- [What to work on] Repeat, exactly as written, all of the entries, but not their pictures.

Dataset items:
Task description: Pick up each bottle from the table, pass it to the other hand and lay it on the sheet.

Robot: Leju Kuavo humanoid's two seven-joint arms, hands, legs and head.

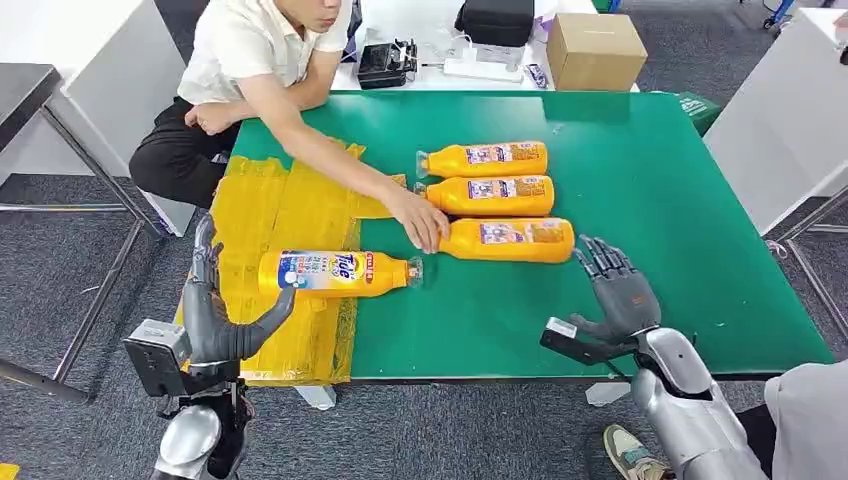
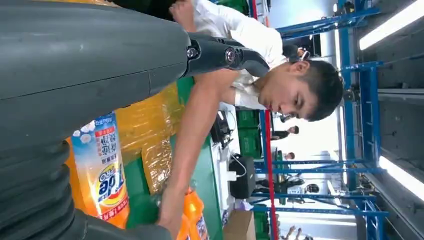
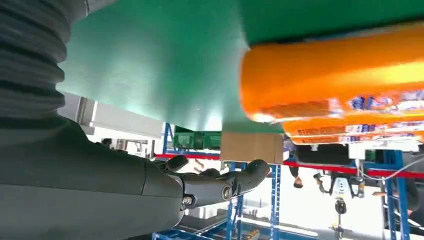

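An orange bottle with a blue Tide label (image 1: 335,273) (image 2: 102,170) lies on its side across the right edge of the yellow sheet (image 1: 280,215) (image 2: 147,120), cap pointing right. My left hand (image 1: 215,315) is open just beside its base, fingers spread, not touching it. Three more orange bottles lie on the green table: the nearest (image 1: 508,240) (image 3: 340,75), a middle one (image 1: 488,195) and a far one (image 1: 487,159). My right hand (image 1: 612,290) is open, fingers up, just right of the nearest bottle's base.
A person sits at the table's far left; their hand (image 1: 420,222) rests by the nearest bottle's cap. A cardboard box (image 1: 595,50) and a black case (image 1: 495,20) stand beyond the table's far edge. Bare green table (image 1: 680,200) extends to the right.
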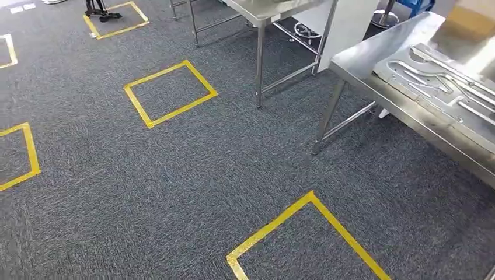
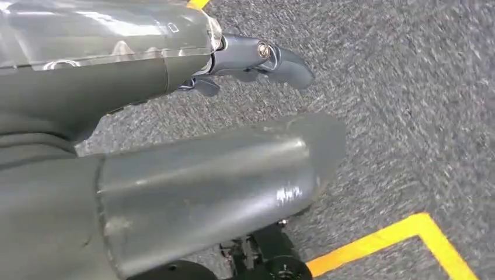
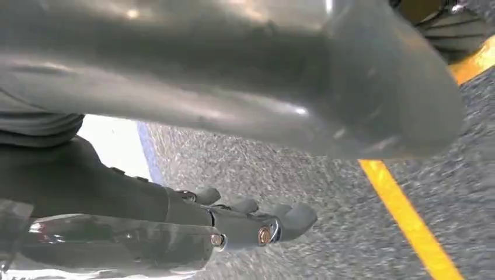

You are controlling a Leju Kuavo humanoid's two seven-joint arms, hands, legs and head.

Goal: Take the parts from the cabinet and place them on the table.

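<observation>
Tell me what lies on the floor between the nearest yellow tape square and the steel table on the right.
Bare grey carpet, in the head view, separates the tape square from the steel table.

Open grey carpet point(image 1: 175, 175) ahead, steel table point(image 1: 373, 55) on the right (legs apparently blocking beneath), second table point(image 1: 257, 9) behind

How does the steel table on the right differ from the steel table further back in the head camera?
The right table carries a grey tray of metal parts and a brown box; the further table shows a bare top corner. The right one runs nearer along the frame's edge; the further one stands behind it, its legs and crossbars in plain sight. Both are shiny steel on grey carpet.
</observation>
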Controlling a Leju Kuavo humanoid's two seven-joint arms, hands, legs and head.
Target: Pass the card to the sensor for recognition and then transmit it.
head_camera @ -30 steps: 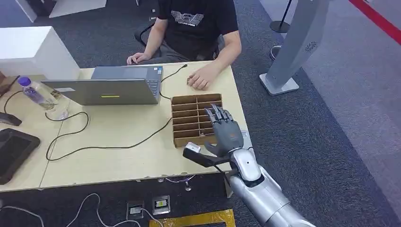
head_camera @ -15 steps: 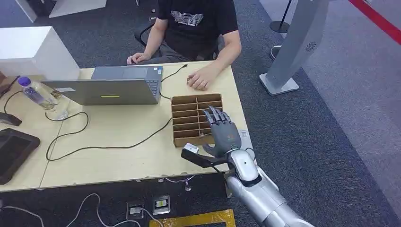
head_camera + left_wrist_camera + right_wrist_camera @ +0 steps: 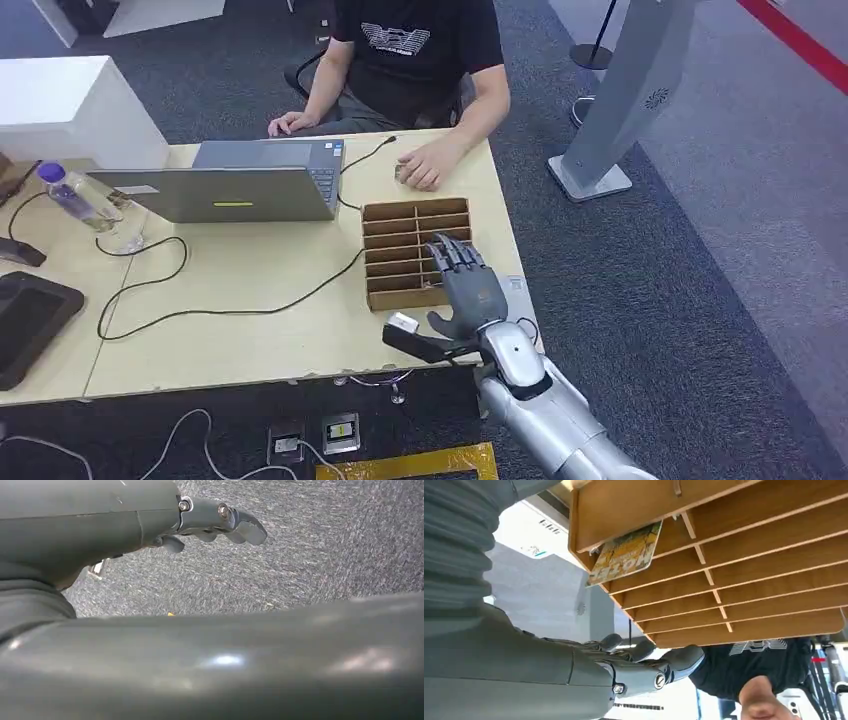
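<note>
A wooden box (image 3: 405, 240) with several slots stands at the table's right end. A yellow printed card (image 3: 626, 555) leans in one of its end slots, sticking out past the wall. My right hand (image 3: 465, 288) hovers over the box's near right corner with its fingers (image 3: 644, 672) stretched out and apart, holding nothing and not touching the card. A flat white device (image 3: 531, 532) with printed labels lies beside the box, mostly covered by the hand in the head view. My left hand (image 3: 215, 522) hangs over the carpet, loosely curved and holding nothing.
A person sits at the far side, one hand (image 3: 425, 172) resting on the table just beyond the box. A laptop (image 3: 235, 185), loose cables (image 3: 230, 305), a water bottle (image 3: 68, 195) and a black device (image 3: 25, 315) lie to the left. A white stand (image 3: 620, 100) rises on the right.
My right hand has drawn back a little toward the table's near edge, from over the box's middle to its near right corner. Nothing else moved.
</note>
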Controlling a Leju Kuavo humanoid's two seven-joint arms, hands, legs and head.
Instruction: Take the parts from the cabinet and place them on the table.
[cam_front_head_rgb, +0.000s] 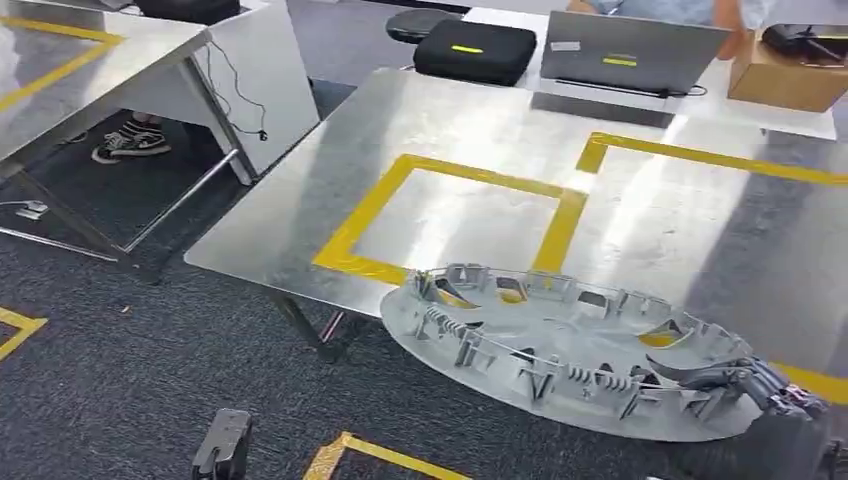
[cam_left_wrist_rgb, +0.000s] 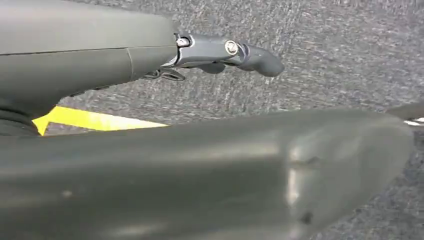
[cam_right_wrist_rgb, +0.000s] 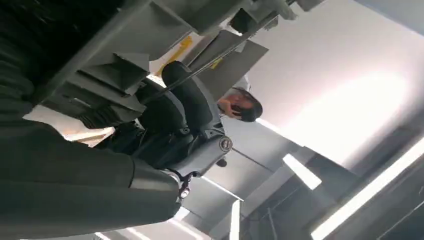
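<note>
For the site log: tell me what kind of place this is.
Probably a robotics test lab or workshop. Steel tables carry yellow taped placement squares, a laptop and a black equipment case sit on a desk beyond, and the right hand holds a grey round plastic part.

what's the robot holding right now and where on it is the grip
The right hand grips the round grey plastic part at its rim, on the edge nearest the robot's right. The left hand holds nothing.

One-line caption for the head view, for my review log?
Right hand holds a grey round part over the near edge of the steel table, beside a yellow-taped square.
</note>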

- [Output of the task]
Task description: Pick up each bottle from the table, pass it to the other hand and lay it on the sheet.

Robot: Leju Kuavo humanoid's two seven-joint arms, hands, legs and head.


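An orange bottle with a blue Tide label (image 1: 335,273) (image 2: 102,170) lies on its side across the right edge of the yellow sheet (image 1: 280,215) (image 2: 147,120), cap pointing right. My left hand (image 1: 215,315) is open just beside its base, fingers spread, not touching it. Three more orange bottles lie on the green table: the nearest (image 1: 508,240) (image 3: 340,75), a middle one (image 1: 488,195) and a far one (image 1: 487,159). My right hand (image 1: 612,290) is open, fingers up, just right of the nearest bottle's base.
A person sits at the table's far left; their hand (image 1: 420,222) rests by the nearest bottle's cap. A cardboard box (image 1: 595,50) and a black case (image 1: 495,20) stand beyond the table's far edge. Bare green table (image 1: 680,200) extends to the right.
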
You are controlling a Leju Kuavo humanoid's two seven-joint arms, hands, legs and head.

Goal: Take the parts from the cabinet and place them on the table.

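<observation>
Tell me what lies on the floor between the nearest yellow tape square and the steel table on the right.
Bare grey carpet, in the head view, separates the tape square from the steel table.

Open grey carpet point(image 1: 175, 175) ahead, steel table point(image 1: 373, 55) on the right (legs apparently blocking beneath), second table point(image 1: 257, 9) behind

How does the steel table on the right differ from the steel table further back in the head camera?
The right table carries a grey tray of metal parts and a brown box; the further table shows a bare top corner. The right one runs nearer along the frame's edge; the further one stands behind it, its legs and crossbars in plain sight. Both are shiny steel on grey carpet.
</observation>
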Controlling a Leju Kuavo humanoid's two seven-joint arms, hands, legs and head.
Target: Pass the card to the sensor for recognition and then transmit it.
head_camera @ -30 steps: 
head_camera @ -15 steps: 
head_camera + left_wrist_camera + right_wrist_camera @ +0 steps: 
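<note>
A wooden box (image 3: 405, 240) with several slots stands at the table's right end. A yellow printed card (image 3: 626, 555) leans in one of its end slots, sticking out past the wall. My right hand (image 3: 465, 288) hovers over the box's near right corner with its fingers (image 3: 644, 672) stretched out and apart, holding nothing and not touching the card. A flat white device (image 3: 531, 532) with printed labels lies beside the box, mostly covered by the hand in the head view. My left hand (image 3: 215, 522) hangs over the carpet, loosely curved and holding nothing.
A person sits at the far side, one hand (image 3: 425, 172) resting on the table just beyond the box. A laptop (image 3: 235, 185), loose cables (image 3: 230, 305), a water bottle (image 3: 68, 195) and a black device (image 3: 25, 315) lie to the left. A white stand (image 3: 620, 100) rises on the right.
My right hand has drawn back a little toward the table's near edge, from over the box's middle to its near right corner. Nothing else moved.
</note>
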Controlling a Leju Kuavo humanoid's two seven-joint arms, hands, legs and head.
Instruction: Take the parts from the cabinet and place them on the table.
[cam_front_head_rgb, +0.000s] 
[cam_left_wrist_rgb, +0.000s] 
[cam_right_wrist_rgb, +0.000s] 
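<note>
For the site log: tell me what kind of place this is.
Probably a robotics test lab or workshop. Steel tables carry yellow taped placement squares, a laptop and a black equipment case sit on a desk beyond, and the right hand holds a grey round plastic part.

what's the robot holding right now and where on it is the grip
The right hand grips the round grey plastic part at its rim, on the edge nearest the robot's right. The left hand holds nothing.

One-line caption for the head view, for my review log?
Right hand holds a grey round part over the near edge of the steel table, beside a yellow-taped square.
</note>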

The exercise has been finished.